R/pairedSamplesTTest.R
In lsr: Companion to "Learning Statistics with R"

Documented in pairedSamplesTTest

# Removed from earlier version...
#
# \section{Note}{\code{pairedSamplesTTest} also supports an even more
# "lme4"-like method for specifying the model in the \code{formula} argument.
# That is, \code{outcome ~ group + (1|id)} is deemed to be equivalent to
# \code{outcome ~ group + (id)}. This may be removed in future versions.}


#' Paired samples t-test
#'
#' @description Convenience function that runs a paired samples t-test. This
#' is a wrapper function intended to be used for pedagogical purposes only.
#'
#' @param formula Formula specifying the outcome and the groups (required).
#' @param data Optional data frame containing the variables.
#' @param id The name of the id variable (must be a character string).
#' @param one.sided One sided or two sided hypothesis test (default = \code{FALSE})
#' @param conf.level The confidence level for the confidence interval (default = .95).
#'
#' @details The \code{pairedSamplesTTest} function runs a paired-sample t-test,
#' and prints the results in a format that is easier for novices to handle than
#' the output of \code{t.test}. All the actual calculations are done by the
#' \code{t.test} and \code{cohensD} functions.
#'
#' There are two different ways of specifying the formula, depending on whether
#' the data are in wide form or long form. If the data are in wide form, then
#' the input should be a one-sided formula of the form
#' \code{~ variable1 + variable2}. The \code{id} variable is not required: the
#' first element of \code{variable1} is paired with the first element of
#' \code{variable2} and so on. Both \code{variable1} and \code{variable2} must
#' be numeric.
#'
#' If the data are in long form, a two sided formula is required. The simplest
#' way to specify the test is to input a formula of the form
#' \code{outcome ~ group + (id)}. The term in parentheses is assumed to be
#' the \code{id} variable, and must be a factor. The \code{group} variable
#' must be a factor with two levels (if there are more than two levels but
#' only two are used in the data, a warning is given). The \code{outcome}
#' variable must be numeric.
#'
#' The reason for using the \code{outcome ~ group + (id)} format is that it is
#' broadly consistent with the way repeated measures analyses are specified
#' in the \code{lme4} package. However, this format may not appeal to some
#' people for teaching purposes.
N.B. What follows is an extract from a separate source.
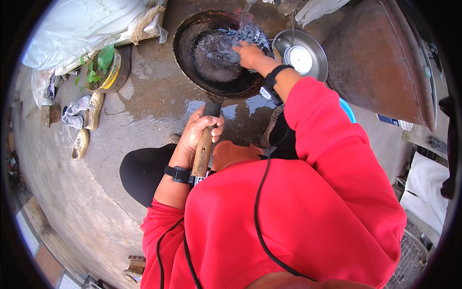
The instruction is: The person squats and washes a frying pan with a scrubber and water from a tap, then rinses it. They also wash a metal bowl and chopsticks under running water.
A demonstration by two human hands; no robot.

Given this, the \code{pairedSamplesTTest}
#' also supports a simpler formula of the form \code{outcome ~ group}, so
#' long as the user specifies the \code{id} argument: this must be a
#' character vector specifying the name of the id variable
#'
#' As with the \code{t.test} function, the default test is two sided,
#' corresponding to a default value of \code{one.sided = FALSE}. To specify
#' a one sided test, the \code{one.sided} argument must specify the name of
#' the factor level (long form data) or variable (wide form data) that is
#' hypothesised (under the alternative) to have the larger mean. For instance,
#' if the outcome at "time2" is expected to be higher than at "time1", then
#' the corresponding one sided test is specified by \code{one.sided = "time2"}.
#'
#' @return An object of class 'TTest'. When printed, the output is organised
#' into five short sections. The first section lists the name of the test
#' and the variables included. The second provides means and standard
#' deviations. The third states explicitly what the null and alternative
#' hypotheses were. The fourth contains the test results: t-statistic,
#' degrees of freedom and p-value. The final section includes the relevant
#' confidence interval and an estimate of the effect size (i.e., Cohen's d)
#'
#' @seealso
#' \code{\link{t.test}},
#' \code{\link{oneSampleTTest}},
#' \code{\link{independentSamplesTTest}},
#' \code{\link{cohensD}}
#'
#' @export
#'
#' @examples
#' # long form data frame
#' df <- data.frame(
#'   id = factor( x=c(1, 1, 2, 2, 3, 3, 4, 4),
#'                labels=c("alice","bob","chris","diana") ),
#'   time = factor( x=c(1,2,1,2,1,2,1,2),
#'                  labels=c("time1","time2")),
#'   wm = c(3, 4, 6, 6, 9, 12,7,9)
#' )
#'
#' # wide form
#' df2 <- longToWide( df, wm ~ time )
#'
#' # basic test, run from long form or wide form data
#' pairedSamplesTTest( formula= wm ~ time, data=df, id="id" )
#' pairedSamplesTTest( formula= wm ~ time + (id), data=df )
#' pairedSamplesTTest( formula= ~wm_time1 + wm_time2, data=df2 )
#'
#' # one sided test
#' pairedSamplesTTest( formula= wm~time, data=df, id="id", one.sided="time2" )
#'
#' # missing data because of NA values
#' df$wm[1] <- NA
#' pairedSamplesTTest( formula= wm~time, data=df, id="id" )
#'
#' # missing data because of missing cases from the long form data frame
#' df <- df[-1,]
#' pairedSamplesTTest( formula= wm~time, data=df, id="id" )
#'
pairedSamplesTTest <- function(
  formula,
  data=NULL,
  id=NULL,
  one.sided = FALSE,
  conf.level=.95
) {



  # check that the user has input a formula
  if( missing(formula) ) { stop( '"formula" argument is missing, with no default')}
  if( !methods::is( formula, "formula")) { stop( '"formula" argument must be a formula')}


  if( length(formula)==2) { ############ ONE-SIDED FORMULA ############

    # read off the formula
    vars <- all.vars( formula )
    if( length(vars) != 2 ) stop( "one-sided 'formula' must contain exactly two variables" )
    outcome <- vars
    gp.names <- vars
    group <- NA
    id <- NA

    # check the data
    if( !missing(data) ) { # is there a data frame?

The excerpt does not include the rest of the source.